Self-esteem is lower 💦

I'm not perfect

will not be recognized.

[Cause 4: Desire for approval]

What is the desire for approval?

the desire to be recognized by others

▷ Healthy desire for approval

I want to be recognized in moderation

But I can recognize myself

▷ Unhealthy desire for approval

Evaluation of others = own value

Anxious when not praised

I get depressed when there are few likes

Causes to become unhealthy

It was not approved in childhood.

It was conditional love.

I can't recognize myself by myself

If you have a strong desire for approval

be swayed by the evaluation of others

Low evaluation = not worth it

Self-esteem is lower 💦

When it comes to the axis of others

Self-esteem is unstable

[Cause 5: Inner child wound]

What is Inner Child?

My childhood self in my heart

Wounded inner child

I was not loved.

I was abandoned.

It was denied.

I was abused.

Ignored.

If you stay hurt, even when you grow up

"I will not be loved."

i'm not worth it.

i'm no good.

I keep thinking

Self-esteem remains low 💦

When you heal your inner child

Self-esteem goes up

Characteristics of people with low self-esteem

Check it out ☝️

It's easy to blame yourself.

□ Perfectionism

Compare with others.

□ I can't believe it even if I'm praised

Fear of failure.

□ I can't say NO

□ put yourself off

□ Strong desire for approval

□ Ask a person's complexion

□ I can't express my opinion

The more numbers that apply

Low self-esteem 💦

Why is it important to know the cause?

If you know the cause

Can deal with

・ Can be changed

You don t have to blame yourself.

I understand that it's not my fault

Knowing the cause is the first step ✨

On Friday, I will tell you "7 Works to Gently Raise Self-esteem" ✨

On this account.

▷ Tips for changing "strictness" to "kindness"

▷ How to regain your axis

▷ Psychology × Self-care that can be practiced immediately

We are sending out such 🕊️

 

Let's spend a peaceful day together 🧸🫶

Self-affirmation Psychology # mental _ health # inner _ child The Perfectionism

1/14 Edited to

... Read more自己肯定感が低い人の特徴は多様ですが、共通して見られるのは「自分を責めやすい」「完璧主義」「他人と比較しやすい」などです。
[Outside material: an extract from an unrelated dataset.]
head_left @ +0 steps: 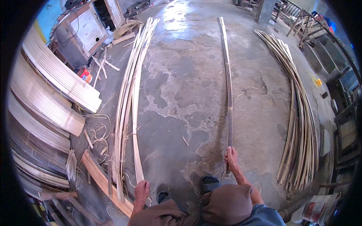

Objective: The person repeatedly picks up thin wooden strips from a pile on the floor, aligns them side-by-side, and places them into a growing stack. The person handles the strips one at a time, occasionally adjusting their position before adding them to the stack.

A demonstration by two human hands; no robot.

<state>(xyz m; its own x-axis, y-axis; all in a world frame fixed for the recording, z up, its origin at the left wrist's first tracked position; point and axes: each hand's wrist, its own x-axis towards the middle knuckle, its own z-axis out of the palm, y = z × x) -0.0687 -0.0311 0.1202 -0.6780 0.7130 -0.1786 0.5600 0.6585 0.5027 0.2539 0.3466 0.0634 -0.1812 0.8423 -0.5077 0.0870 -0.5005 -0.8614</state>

これらは日常生活でのストレスや不安を増幅させることもあります。 私自身、完璧主義が強く、少しでも失敗すると自己否定しがちでした。しかしこの心理状態を理解し、原因である過去の体験や周囲の期待を知ることで少しずつ楽になれました。自己肯定感は一朝一夕に変わるものではありませんが、原因を認識し向き合うことが大切です。 また、日本の社会や学校では比較が多い環境が続きがちで、これも自己肯定感を下げる一因となります。SNSの影響も無視できません。私はSNSの投稿と自分を比べて落ち込むこともありますが、それが万人にとって当たり前ではないことに気づくと気持ちが軽くなります。 承認欲求が強くなると、他人の評価に振り回されやすくなり、不安定になります。自分の価値を他人の眼で決めないためには、心の中のインナーチャイルドを癒すことも効果的です。 このように、多くの原因が絡みあって自己肯定感の低さを生み出しています。原因を知り、ゆっくりと向き合うことで心が楽になり、自分を大切にできるようになります。一人で抱え込まず、自分に優しく接していきましょう。